Tuesday, December 01, 2009

Grief Then and Now

When I first lost my husband (in the first year):

I couldn't believe it.
It felt like he was still here.
I didn't know how I would manage.
I couldn't feel anything.
I wondered where all my grief was.
I lost weight and only ate for sustenance.
I couldn't read books.
I couldn't watch movies.
I couldn't listen to music.
I needed my friends desperately.
I depended on the kindness of women.
I couldn't imagine being single and on my own. (even though I was).
I hated looking at children with their fathers.
I hated looking at wives with their husbands.
I wished I had more help with everything.
I felt terribly alone.
I felt terribly unlucky.
My bed was cold.
My hair became completely gray. (Ok, it was pretty gray before he died.)
I developed an obsession with on-line dating thinking that if I could only find a new husband and father for my children all would be well. (My daughter did not share this fantasy.)
I had the whole house painted.
My friend Amy took my living room down to the studs and exposed some brick.
I bought a new dog.
I worried obsessively about my children.
I worried about what would happen if I got sick. Who would be there for me?
I had to learn to make all the decisions.
I hired a professional organizer.
I gave away some of my dead husband's clothing to his friends and relatives.
I got fit.
I bought a new computer.
I worried obsessively about whether or not I should get a job.
I spent more time than I wanted to with financial planners, accountants and lawyers.
I thought about Ken's death in the abstract more than I allowed myself to think about him.
I was awed by the goodness, kindness and generosity of everyone who helped me, and developed a realization that we are not alone, and that all we need surrounds us if we are open to receive it.

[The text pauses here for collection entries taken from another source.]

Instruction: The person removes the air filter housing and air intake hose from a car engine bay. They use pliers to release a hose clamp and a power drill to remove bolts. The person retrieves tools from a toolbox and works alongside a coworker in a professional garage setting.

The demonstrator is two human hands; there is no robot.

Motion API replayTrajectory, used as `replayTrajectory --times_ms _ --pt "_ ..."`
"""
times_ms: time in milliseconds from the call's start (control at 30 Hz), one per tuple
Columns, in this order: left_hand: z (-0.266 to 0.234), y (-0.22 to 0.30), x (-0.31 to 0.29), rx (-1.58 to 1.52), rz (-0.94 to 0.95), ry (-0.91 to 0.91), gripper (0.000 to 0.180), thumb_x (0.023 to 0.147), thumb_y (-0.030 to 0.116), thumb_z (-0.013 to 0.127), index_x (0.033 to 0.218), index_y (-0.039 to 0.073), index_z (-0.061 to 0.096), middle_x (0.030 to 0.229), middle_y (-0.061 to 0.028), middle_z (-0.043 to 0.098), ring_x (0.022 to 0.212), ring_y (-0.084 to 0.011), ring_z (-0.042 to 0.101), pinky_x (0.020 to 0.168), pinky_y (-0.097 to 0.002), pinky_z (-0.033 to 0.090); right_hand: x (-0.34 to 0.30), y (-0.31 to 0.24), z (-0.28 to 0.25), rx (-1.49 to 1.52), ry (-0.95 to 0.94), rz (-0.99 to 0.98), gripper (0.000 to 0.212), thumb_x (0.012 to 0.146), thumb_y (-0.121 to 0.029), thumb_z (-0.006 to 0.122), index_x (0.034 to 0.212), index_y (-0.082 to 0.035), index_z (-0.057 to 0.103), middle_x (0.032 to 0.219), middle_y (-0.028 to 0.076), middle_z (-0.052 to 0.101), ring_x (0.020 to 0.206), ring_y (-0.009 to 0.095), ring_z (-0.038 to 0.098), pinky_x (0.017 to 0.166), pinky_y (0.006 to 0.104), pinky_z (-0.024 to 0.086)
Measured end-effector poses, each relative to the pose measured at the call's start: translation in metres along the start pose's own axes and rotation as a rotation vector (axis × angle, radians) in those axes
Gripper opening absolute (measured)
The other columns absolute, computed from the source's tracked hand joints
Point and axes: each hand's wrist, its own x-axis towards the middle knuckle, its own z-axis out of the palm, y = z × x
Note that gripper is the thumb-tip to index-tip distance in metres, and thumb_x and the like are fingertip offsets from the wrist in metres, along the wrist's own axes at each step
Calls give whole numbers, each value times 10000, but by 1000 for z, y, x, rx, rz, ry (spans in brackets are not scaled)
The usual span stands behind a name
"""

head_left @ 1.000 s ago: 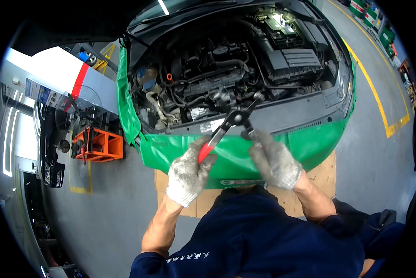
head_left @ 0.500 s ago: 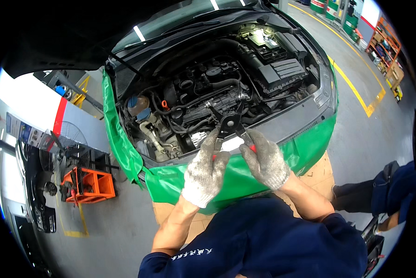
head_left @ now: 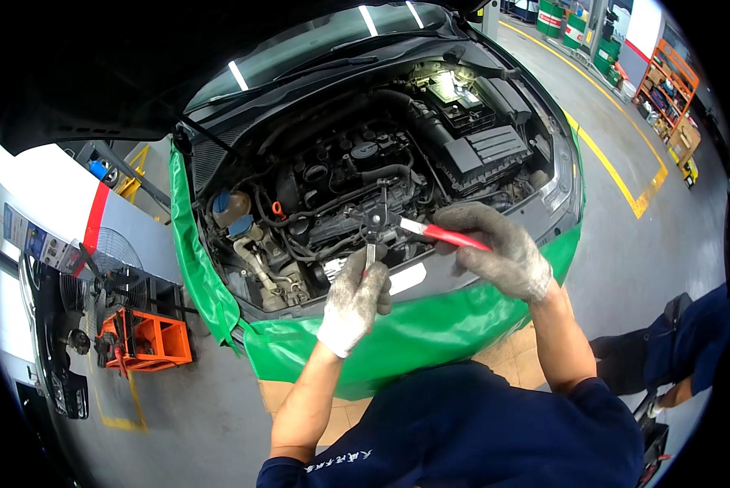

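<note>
A pair of pliers (head_left: 411, 226) with red grips, pale metal handle shanks and a dark pivot is held in front of me over the engine bay (head_left: 345, 175), its handles spread wide. My left hand (head_left: 355, 301), in a greyish-white work glove, is closed round the lower handle and mostly hides it. My right hand (head_left: 503, 250), gloved the same way, holds the other handle, whose red grip slants down to the right under the fingers. The jaws point away from me and blend into the dark engine parts.
A green protective cover (head_left: 397, 342) drapes the car's front edge. The raised hood (head_left: 97, 81) hangs at upper left. An orange tool cart (head_left: 158, 337) and a fan stand at left. A person in dark clothes (head_left: 666, 342) is at the right edge. Orange shelving (head_left: 672, 85) stands beyond.
My right hand has moved right and up, swinging the pliers' handles much farther apart. The pivot now sits slightly left. The whole view has shifted a little.
</note>
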Motion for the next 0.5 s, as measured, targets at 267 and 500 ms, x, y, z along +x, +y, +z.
replayTrajectory --times_ms 267,500 --pt "26 49 96 -167 -171 -192 549 985 122 602 1484 -49 450 1164 -174 694 942 -239 728 757 -327 639 91 17 -94 -110 40 -121 314 1025 -165 652 1295 -6 636 994 92 744 870 149 735 790 314 603" --pt "45 154 233 -86 -9 -32 519 873 1 598 1382 -77 528 1236 -222 664 1074 -283 711 915 -324 605 293 6 -192 -886 337 -380 468 989 -477 566 1078 -42 713 909 243 728 926 409 705 844 490 552"
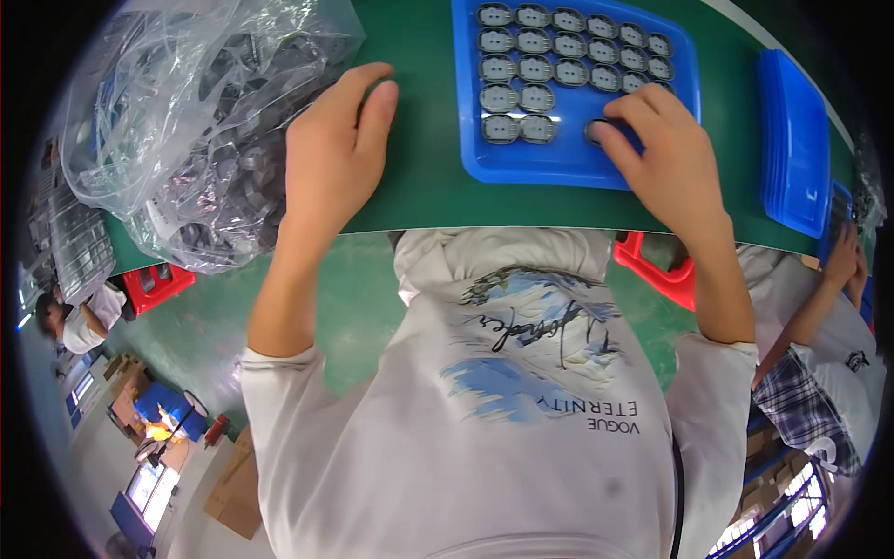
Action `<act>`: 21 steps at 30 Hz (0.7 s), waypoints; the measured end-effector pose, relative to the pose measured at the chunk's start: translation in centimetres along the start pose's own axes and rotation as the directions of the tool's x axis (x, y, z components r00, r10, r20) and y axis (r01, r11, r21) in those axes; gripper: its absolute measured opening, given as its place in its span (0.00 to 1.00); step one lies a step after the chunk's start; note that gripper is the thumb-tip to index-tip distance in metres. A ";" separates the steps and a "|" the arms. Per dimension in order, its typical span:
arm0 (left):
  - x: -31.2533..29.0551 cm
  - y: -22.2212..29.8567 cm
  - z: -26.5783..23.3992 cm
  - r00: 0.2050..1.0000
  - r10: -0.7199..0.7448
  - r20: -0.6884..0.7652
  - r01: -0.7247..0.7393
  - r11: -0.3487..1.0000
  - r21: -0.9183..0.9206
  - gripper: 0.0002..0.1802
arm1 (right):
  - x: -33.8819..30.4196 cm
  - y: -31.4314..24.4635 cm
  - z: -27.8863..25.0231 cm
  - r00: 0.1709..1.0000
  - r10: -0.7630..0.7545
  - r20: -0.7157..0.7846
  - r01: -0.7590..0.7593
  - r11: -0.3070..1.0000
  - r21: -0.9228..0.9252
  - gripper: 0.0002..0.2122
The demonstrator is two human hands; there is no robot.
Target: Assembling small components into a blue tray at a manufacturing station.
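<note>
A blue plastic tray (540, 166) lies on the green table, its pockets mostly filled with small round grey parts (535, 68). My right hand (666, 154) rests on the tray's near right corner, fingertips pressing one round grey part (596, 130) into a pocket. My left hand (331, 149) lies on the table left of the tray, fingers curled over a small dark part that is mostly hidden, right beside a clear plastic bag (200, 121) full of the same dark parts.
A stack of empty blue trays (796, 140) stands at the right on the green table (419, 186). Another person's arm (824, 293) reaches in at the far right. Red stools (666, 270) sit under the table edge.
</note>
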State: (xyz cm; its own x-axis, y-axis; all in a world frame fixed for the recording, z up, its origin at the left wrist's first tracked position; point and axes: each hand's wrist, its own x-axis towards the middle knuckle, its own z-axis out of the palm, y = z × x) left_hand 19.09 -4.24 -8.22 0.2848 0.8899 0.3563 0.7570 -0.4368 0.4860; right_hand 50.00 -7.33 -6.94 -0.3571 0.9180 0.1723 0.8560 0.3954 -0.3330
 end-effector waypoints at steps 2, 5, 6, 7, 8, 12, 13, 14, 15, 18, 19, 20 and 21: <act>-0.5 1.1 -1.8 0.947 -0.291 0.136 0.305 0.947 -0.101 0.13 | -0.1 0.1 -0.3 0.999 0.033 -0.011 -0.032 0.993 0.112 0.07; -1.4 0.7 -2.5 0.927 -0.294 0.234 0.321 0.943 -0.087 0.14 | -0.3 0.1 -1.0 0.995 0.088 0.039 -0.096 0.948 0.302 0.09; -1.6 0.8 -2.5 0.925 -0.299 0.234 0.325 0.942 -0.082 0.14 | -0.3 0.3 -1.1 0.996 0.040 0.083 -0.061 0.959 0.275 0.10; -1.6 1.2 -2.3 0.865 -0.382 0.324 0.466 0.851 -0.243 0.14 | -0.4 0.3 -1.2 0.992 -0.002 0.127 -0.030 0.968 0.248 0.11; -1.7 1.6 -2.2 0.793 -0.437 0.425 0.594 0.710 -0.379 0.13 | -0.3 0.3 -0.9 0.992 0.002 0.128 -0.034 0.967 0.251 0.11; -1.0 1.9 -0.6 0.729 -0.482 0.486 0.683 0.555 -0.474 0.07 | -0.1 0.5 -0.1 0.992 -0.094 0.088 0.076 0.980 0.186 0.12; -1.0 1.6 -0.3 0.732 -0.478 0.486 0.680 0.558 -0.476 0.07 | -0.1 0.5 -0.1 0.993 -0.080 0.083 0.065 0.982 0.175 0.12; -1.0 1.0 0.3 0.908 -0.271 0.319 0.375 0.864 -0.336 0.06 | -0.2 0.5 0.0 0.994 -0.079 0.080 0.064 0.983 0.172 0.12; -1.0 0.6 0.6 0.978 0.020 0.206 0.003 0.994 -0.110 0.05 | -0.3 0.6 0.2 0.994 -0.084 0.063 0.072 0.981 0.179 0.11; -0.9 0.1 0.8 0.986 0.112 0.122 -0.135 0.971 0.195 0.06 | -0.4 1.3 0.1 0.991 -0.129 0.047 0.119 0.976 0.180 0.09; -1.1 0.0 0.8 0.986 0.115 0.124 -0.137 0.973 0.188 0.06 | -0.6 1.5 0.0 0.985 -0.166 0.049 0.155 0.972 0.178 0.09; -1.6 -0.2 0.8 0.986 0.144 0.079 -0.158 0.962 0.224 0.07 | -0.8 1.5 0.0 0.986 -0.159 0.052 0.148 0.974 0.174 0.09; -2.1 -0.5 0.8 0.984 0.172 0.035 -0.175 0.950 0.260 0.08 | -0.9 1.5 0.1 0.986 -0.158 0.058 0.144 0.971 0.191 0.08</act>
State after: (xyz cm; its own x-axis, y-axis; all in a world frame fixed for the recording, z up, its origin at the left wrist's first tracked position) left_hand 18.60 -5.79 -9.81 0.4312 0.8054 0.4066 0.8219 -0.5366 0.1914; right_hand 51.57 -7.58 -7.64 -0.5085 0.8444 0.1686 0.7084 0.5216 -0.4756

Almost four years after losing my husband:

I feel resigned to the bad luck that found me.
I still feel envious of married women and intact families.
I miss Ken, the life we had, and the life I imagine we would have had.
I don't get as much pleasure out of traveling as I used to because I'm not a brave explorer without a companion.
I now have a GPS.
I am going through a phase of reading some of the many blogs written by others who have lost big. It comforts me.
I am forever changed and still changing.
I know that without the many women who have been there for me, and who continue to be there for me, I would be lost.
The sense of loss never leaves, ever; it only changes shape.
I can let go of smaller hurts, disappointments, fears, regrets, and anger much easier now.
I can appreciate the simple pleasure of being alive more.
I appreciate good health.
I appreciate the power of breathing.
I am proud of my strength.
I am renovating my basement.
I am on the school board of a small private school.
I am writing a book.
I am occasionally concerned that my children lost the better parent. (Although I will take some credit for being the longer lasting one.)
I hope I can find love again, but I'm not so sure I will. (In lieu of love I will take: a lifetime supply of good books, new friends, old friends, a reasonable supply of money, creative pursuits that engage me, a job that fulfills me, children who grow up to be happy and successful, a body that continues to support my desire to live well, a means to contribute to the greater good, friends that stick by me, friends who I stick by, a keypad, a pen, paper, a screen, a published book, a resurgence of journalism, a reason to laugh, running shoes, a yoga class, emotions under control, openness, and the willingness to let this untimely loss give me an opportunity we seldom get in this life after we become adults: to change, to become someone different, to realize that there are infinite ways to be, to think, to respond. A major loss rearranges you; might as well be open to a different shape.)






1 comment:

  1. Anonymous1:21 AM

    I take comfort in the time that has lapsed since your husband died. Does that make any sense? Somehow, 4 years later, you're still standing. It gives me hope. This last entry shows me that while grief doesn't change, one's perspective does. Time does not heal, but it does let the grief evolve. You give me hope. Thank you for that gift.